Maybe some individuals are more resistant to bubble formation while they or others are less sensitive to the bubbles that form. We can find many cases of prolific bubbling absent DCS symptoms. Meanwhile, DCS symptoms can be present with no detectable bubbles. This is to be expected, as symptoms are at least partly related to where bubbles are located. But these results might also hint at other differences in our response to bubbling. What if some divers form bubbles easily and/or experience high susceptibility to any formed bubbles? How would that knowledge affect any decompression recommendations? Is it conceivable that what works well for one diver or even the majority of divers is not optimal for all divers? 

All of this ambiguity should lead a thinking person to question the certainty of their pronouncements. We might be inclined to reduce our deep gradient and ascend more quickly from depth,  as the developing evidence indicates. But we should also respect the dive buddy that says they get bent when moving quicker in deep water. We can’t definitively say what works best, but we can say what seems to work well in the majority of cases for the majority of people. For most divers, these debates are largely academic, since the differences in profiles amount to minutes in one direction or another. 

Technical divers are progressively more affected by changes in recommended ascent profiles in relation to the length of their dives. Yet, even tech dives of relatively modest lengths show impacts of less than 10 minutes and are usually not worth nearly as much anxiety as one can find in the community. Having said this, it is easy to appreciate the desire to maximize efficiency. I am merely trying to suggest one should not be in a big hurry to change what seemed successful in the past. Those wishing to balance experience with evolving science might begin to raise their deeper gradients in a progressive fashion over time while paying attention to how they and their dive buddies respond. Or a person that perceives success with their current approach might choose to hold tight and make few, if any changes. I am arguing that we should recognize both opinions have merit and that we should take each perspective into account when working within our team to establish a given ascent schedule. 

The one definitive thing we can say about decompression is that it works well in the vast majority of cases, and when it doesn’t work, we probably will not know the exact reason. That reality is unlikely to change in the foreseeable future, although we certainly need to keep trying.
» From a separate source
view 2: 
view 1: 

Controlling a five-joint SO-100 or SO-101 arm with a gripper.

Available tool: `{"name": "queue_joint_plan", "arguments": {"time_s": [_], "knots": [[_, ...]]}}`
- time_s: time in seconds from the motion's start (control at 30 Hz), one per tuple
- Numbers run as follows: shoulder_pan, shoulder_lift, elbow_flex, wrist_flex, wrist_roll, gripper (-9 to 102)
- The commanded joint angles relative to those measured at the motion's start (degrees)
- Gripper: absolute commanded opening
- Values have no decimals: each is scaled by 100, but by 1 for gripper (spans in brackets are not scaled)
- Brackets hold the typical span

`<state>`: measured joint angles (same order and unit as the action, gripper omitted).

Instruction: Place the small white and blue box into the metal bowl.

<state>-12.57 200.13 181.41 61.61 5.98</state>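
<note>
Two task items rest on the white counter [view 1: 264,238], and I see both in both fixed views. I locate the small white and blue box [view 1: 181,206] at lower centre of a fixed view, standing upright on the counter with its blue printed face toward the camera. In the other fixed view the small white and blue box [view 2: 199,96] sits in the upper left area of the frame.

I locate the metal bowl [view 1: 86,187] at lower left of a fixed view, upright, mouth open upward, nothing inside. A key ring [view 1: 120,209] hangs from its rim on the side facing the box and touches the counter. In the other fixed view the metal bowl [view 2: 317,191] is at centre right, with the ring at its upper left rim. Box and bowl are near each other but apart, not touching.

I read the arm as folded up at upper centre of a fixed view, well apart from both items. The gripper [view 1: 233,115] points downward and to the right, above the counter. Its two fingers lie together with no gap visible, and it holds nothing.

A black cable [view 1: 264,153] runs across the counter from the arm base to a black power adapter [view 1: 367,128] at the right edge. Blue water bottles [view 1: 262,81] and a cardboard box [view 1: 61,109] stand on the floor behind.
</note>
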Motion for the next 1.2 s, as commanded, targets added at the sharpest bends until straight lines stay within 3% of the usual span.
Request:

A knowledgeable friend of mine once said that if we get bent, it is because we did not do enough decompression. Truer words have never been spoken. 

Personal Note:

I am very curious to hear about your experiences and opinions regarding evolving decompression science. Are most of you convinced that deep stops bring no value? How many think they are dangerous? Do you think I make too much of individual susceptibility, or do you see that in your own experiences? I welcome all points of view, critical and otherwise. Let the games begin :-).


Jarrod is an avid explorer, researcher, author, and instructor who teaches and dives in oceans and caves around the world. Trained as a geologist, Jarrod is the founder and president of GUE and CEO of Halcyon and Extreme Exposure while remaining active in conservation, exploration, and filming projects worldwide. His explorations regularly place him in the most remote locations in the world, including numerous world record cave dives with total immersions near 30 hours. Jarrod is also an author with dozens of publications, including three books.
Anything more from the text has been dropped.